As a result of our general partners right to purchase
outstanding partnership securities, a holder of partnership
securities may have the holders partnership securities
purchased at an undesirable time or price. The tax consequences
to a unitholder of the exercise of this call right are the same
as a sale by that unitholder of common units in the market.
Meetings;
Voting
Unlike the holders of common stock in a corporation, the holders
of our units have only limited voting rights on matters
affecting our business. They have no right to elect our general
partner (who manages our operations and activities) or the
directors of our general partner on an annual or other
continuing basis. On those matters that are submitted to a vote
of unitholders, each record holder of a unit may vote according
to the holders percentage interest in us, although
additional limited partners interests having special voting
rights could be issued.
Except as described below regarding a person or group owning 20%
or more of any class of units then outstanding, unitholders who
are record holders of units on the record date will be entitled
to notice of, and to vote at, meetings of our limited partners
and to act upon matters for which approvals may be solicited.

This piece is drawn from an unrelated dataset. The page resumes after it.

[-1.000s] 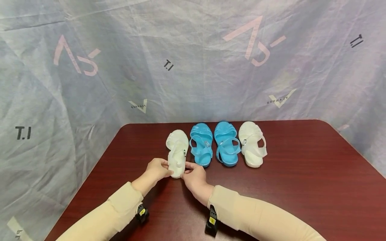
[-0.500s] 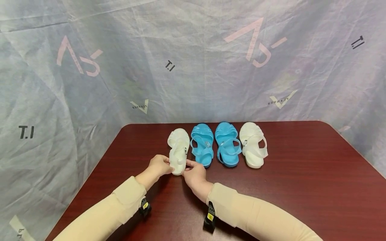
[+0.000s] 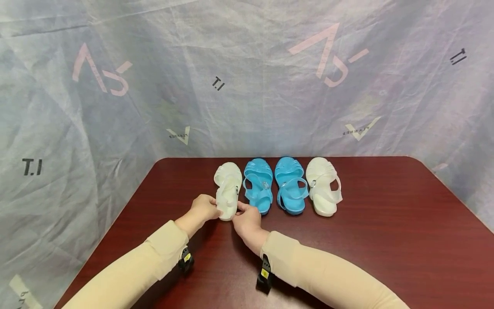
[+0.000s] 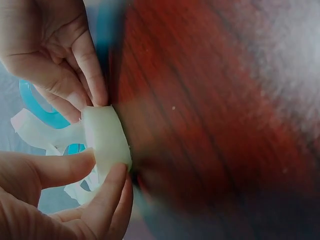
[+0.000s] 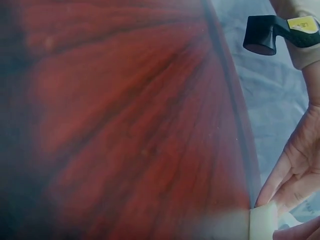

Common units that are owned by a transferee who is a record
holder, but who has not yet been admitted as a limited partner,
will be voted by our general partner at the written direction of
the record holder. Absent direction of this kind, our common
units will not be voted, except that, in the case of common
units held by our general partner on behalf of unpermitted
citizen assignees, our general partner will distribute the votes
on those common units in the same ratios as the votes of limited
partners on other units are cast.
Our general partner does not anticipate that any meeting of
unitholders will be called in the foreseeable future. Any action
that is required or permitted to be taken by our unitholders may
be taken either at a meeting of the unitholders or without a
meeting if consents in writing describing the action so taken
are signed by holders of the number of units necessary to
authorize or take that action at a meeting. Meetings of our
unitholders may be called by our general partner or by
unitholders owning at least 20% of the outstanding units of the
class for which a meeting is proposed. Unitholders may vote
either in person or by proxy at meetings. The holders of a
majority of the outstanding units of the class or classes for
which a meeting has been called, represented in person or by
proxy, will constitute a quorum unless any action by the
unitholders requires approval by holders of a greater percentage
of the units, in which case the quorum will be the greater
percentage.
If at any time any person or group, other than the general
partner and its affiliates, or a direct or subsequently approved
transferee of our general partner or its affiliates or a
transferee approved by the board of directors of our general
partner, acquires, in the aggregate, beneficial ownership of 20%
or more of any class of units then outstanding, that person or
group will lose voting rights on all of its units and the units
may not be voted on any matter and will not be considered to be
outstanding when sending notices of a meeting of unitholders,
calculating required votes, determining the presence of a
quorum, or for other similar purposes. Common units held in
nominee or street name account will be voted by the broker or
other nominee in accordance with the instruction of the
beneficial owner unless the arrangement between the beneficial
owner and his nominee provides otherwise. Except as our
partnership agreement otherwise provides, subordinated units
will vote together with common units as a single class.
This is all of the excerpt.